Saturday, October 29, 2005

on using diffucult texts in teaching writing

Craig Dworkin quotes Lyn Hejinian…she’s my hero...and what he says makes sense, “the difficulties of the avant-garde are…especially well suited to the classroom. Self conscious linguistic disruptions can focus attention on rhetorical and compositional choices in a way that makes all reading a close reading” (604). And then he uses Cage and his analogy of mushrooms and ideas which ‘come to you as things hidden’ as Cage says, like the mushrooms that remain hidden until discovered.

Instead of Teaching we need to think about how to open the classroom to a space for discovery, for opening to contexts and ideas outside of the strict system of classification and structure. I love the idea of using Hejinian or Stein or any other ‘difficult’ work as a way to look at construction of texts, to think about rhetoric and form. When you do a close reading of a difficult text, just like close reading any text, you get into it and see things that you otherwise wouldn’t. Susan Howe, for example, has some poems that look like words and lines of words thrown randomly on top of each other on the page. When students first see this some of them think it’s pure nonsense writing, and then eventually someone will start to ‘read’ the text and find out the content is part of an actual historical narrative, fairly conventional ‘information’ presented in a new and different way. Something like this can really open into an interesting discussion of conventions of form and rhetoric and how and why those might be challenged.

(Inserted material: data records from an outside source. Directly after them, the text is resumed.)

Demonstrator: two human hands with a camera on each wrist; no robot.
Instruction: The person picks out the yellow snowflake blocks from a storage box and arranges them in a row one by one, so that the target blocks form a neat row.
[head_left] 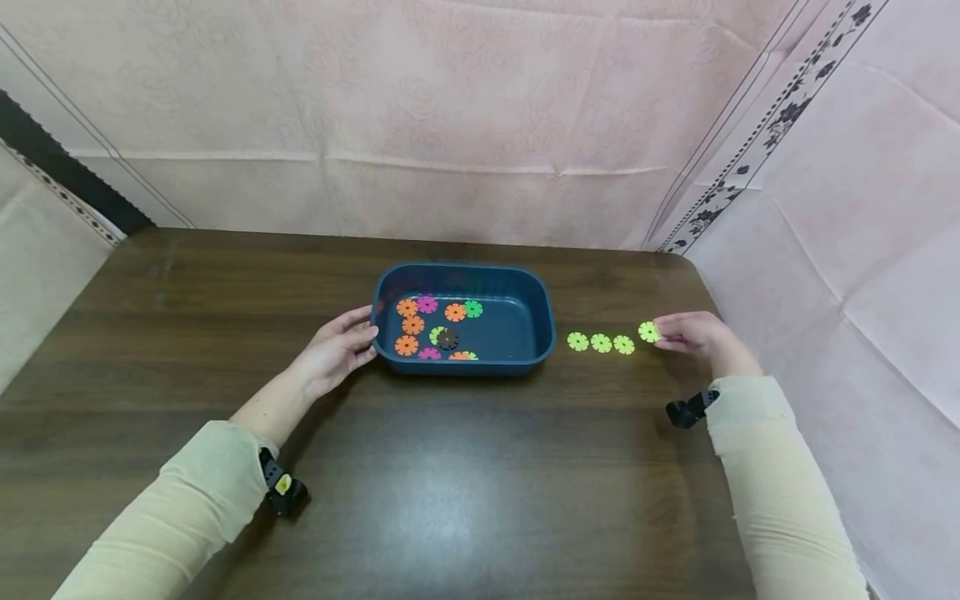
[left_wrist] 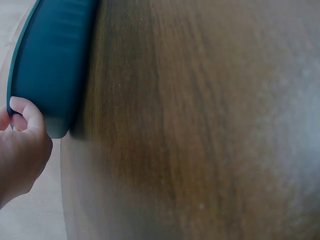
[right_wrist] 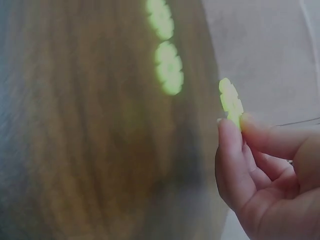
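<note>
In the head view, a dark blue tray (head_left: 513, 368) holds several notched flower-shaped discs, among them an orange disc (head_left: 413, 325), a pink disc (head_left: 427, 304), a green disc (head_left: 473, 309) and a dark brown disc (head_left: 447, 339). My left hand (head_left: 337, 352) grips the tray's left end, thumb at the rim, as the left wrist view also shows. Off to the right, my right hand (head_left: 693, 335) pinches a yellow-green disc (right_wrist: 230, 100) between thumb and fingertips. Three matching yellow-green discs (head_left: 601, 342) lie in a row on the table, between the tray and that hand.
The brown wooden table (head_left: 420, 467) carries all of this. Pale patterned cloth (head_left: 450, 100) hangs behind its far edge, and another cloth (head_left: 847, 208) borders the right side. Each wrist wears a black camera, such as the left one (head_left: 287, 493).
</note>
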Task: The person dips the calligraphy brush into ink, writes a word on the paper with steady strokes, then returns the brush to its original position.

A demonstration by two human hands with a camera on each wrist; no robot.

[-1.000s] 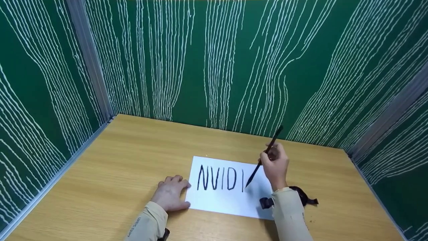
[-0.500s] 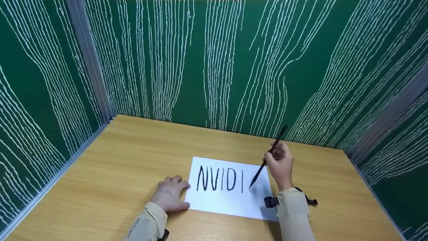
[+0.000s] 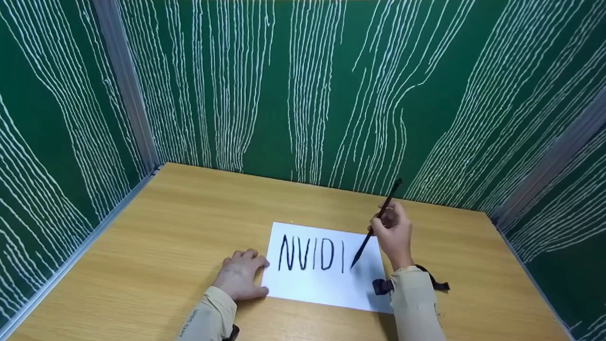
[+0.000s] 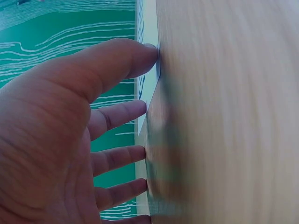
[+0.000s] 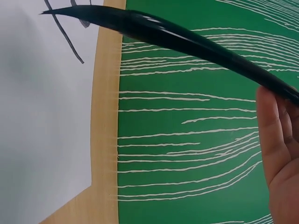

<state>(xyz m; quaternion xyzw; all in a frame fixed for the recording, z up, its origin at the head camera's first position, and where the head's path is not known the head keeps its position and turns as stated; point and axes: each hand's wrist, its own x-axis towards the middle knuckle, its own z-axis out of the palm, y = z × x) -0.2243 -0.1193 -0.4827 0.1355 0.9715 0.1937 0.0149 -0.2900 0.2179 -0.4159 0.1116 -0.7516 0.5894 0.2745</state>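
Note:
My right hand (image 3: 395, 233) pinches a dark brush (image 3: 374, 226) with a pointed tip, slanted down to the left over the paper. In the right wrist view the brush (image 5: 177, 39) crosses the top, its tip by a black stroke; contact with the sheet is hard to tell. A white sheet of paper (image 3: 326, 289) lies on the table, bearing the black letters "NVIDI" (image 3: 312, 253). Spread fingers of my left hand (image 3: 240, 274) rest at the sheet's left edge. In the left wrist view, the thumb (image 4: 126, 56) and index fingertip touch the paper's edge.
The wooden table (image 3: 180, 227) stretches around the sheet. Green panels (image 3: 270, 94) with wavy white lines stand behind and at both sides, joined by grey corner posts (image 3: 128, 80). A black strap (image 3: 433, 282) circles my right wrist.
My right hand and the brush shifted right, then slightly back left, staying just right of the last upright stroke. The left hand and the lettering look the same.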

Related to this might be using hip hop or other types of texts in the classroom. I am thinking of creating an assignment in which, after reading about hip hop and some ways it is ‘functioning’ in contemporary culture, students will choose a song, and deconstruct the lyrics in terms of how it is (potentially) functioning as socially conscious (or some other type of specific criteria for analysis). The writing assignment would ask students to write an argument for their analysis that shows how the song is doing what they say it is doing.

Whether using Gertrude Stein or Queen Latifah the point is to open thinking to different types of texts and involve students in discovering how to go about producing writing and thinking about writing in ways that open up more conservative traditional notions of how texts are developed and structured.